Input data START

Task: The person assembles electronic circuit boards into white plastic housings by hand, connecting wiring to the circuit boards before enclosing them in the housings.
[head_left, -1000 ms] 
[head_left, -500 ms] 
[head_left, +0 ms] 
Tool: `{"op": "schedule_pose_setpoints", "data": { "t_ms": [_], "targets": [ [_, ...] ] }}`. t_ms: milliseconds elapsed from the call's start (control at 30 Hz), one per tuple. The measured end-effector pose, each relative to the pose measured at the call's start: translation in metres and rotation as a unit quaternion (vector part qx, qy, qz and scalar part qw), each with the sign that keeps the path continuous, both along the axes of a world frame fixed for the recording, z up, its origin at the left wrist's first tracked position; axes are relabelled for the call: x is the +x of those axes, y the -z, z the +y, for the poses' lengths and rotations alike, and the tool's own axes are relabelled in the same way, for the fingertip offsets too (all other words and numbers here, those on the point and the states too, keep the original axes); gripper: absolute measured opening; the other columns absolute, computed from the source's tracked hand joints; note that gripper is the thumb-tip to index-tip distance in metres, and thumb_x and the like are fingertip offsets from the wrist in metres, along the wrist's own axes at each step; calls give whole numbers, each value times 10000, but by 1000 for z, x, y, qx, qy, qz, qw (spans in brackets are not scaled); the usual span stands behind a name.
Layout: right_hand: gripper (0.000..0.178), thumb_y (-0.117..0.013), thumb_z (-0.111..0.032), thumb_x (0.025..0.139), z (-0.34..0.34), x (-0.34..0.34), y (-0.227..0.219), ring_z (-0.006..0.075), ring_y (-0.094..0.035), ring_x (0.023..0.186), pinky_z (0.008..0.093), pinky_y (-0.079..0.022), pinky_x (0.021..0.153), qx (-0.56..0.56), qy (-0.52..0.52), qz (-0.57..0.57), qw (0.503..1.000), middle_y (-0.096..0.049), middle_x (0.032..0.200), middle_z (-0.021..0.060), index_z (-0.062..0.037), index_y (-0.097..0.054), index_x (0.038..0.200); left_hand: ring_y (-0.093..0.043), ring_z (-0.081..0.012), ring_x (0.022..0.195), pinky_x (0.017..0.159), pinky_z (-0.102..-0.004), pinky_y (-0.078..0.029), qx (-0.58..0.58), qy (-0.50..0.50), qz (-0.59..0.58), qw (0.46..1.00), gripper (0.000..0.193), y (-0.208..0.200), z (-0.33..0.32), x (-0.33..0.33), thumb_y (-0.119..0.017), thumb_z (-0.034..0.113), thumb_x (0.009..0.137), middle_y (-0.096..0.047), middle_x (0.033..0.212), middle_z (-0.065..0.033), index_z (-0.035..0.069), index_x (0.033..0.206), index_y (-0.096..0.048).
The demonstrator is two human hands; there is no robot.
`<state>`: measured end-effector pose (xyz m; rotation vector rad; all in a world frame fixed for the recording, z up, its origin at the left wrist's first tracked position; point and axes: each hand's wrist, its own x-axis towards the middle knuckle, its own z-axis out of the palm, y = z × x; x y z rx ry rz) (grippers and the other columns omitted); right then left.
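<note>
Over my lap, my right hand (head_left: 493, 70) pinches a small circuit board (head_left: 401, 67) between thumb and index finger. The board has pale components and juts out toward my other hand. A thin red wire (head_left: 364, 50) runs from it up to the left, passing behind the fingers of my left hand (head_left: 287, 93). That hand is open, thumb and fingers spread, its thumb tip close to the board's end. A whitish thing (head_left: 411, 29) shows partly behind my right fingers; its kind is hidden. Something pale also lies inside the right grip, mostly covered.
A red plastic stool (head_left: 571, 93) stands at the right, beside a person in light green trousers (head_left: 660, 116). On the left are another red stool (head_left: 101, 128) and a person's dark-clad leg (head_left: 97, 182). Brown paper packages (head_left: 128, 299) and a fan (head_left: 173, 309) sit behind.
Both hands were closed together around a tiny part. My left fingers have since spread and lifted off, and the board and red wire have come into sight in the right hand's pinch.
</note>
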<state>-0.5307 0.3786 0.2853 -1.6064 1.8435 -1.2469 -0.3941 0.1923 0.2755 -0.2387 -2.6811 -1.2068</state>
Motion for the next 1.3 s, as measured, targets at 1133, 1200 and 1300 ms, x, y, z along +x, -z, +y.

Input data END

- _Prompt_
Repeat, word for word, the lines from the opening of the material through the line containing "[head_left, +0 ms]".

- _Expected answer_
Task: The person assembles electronic circuit boards into white plastic housings by hand, connecting wiring to the circuit boards before enclosing them in the housings.
[head_left, -1000 ms] 
[head_left, -500 ms] 
[head_left, +0 ms] 

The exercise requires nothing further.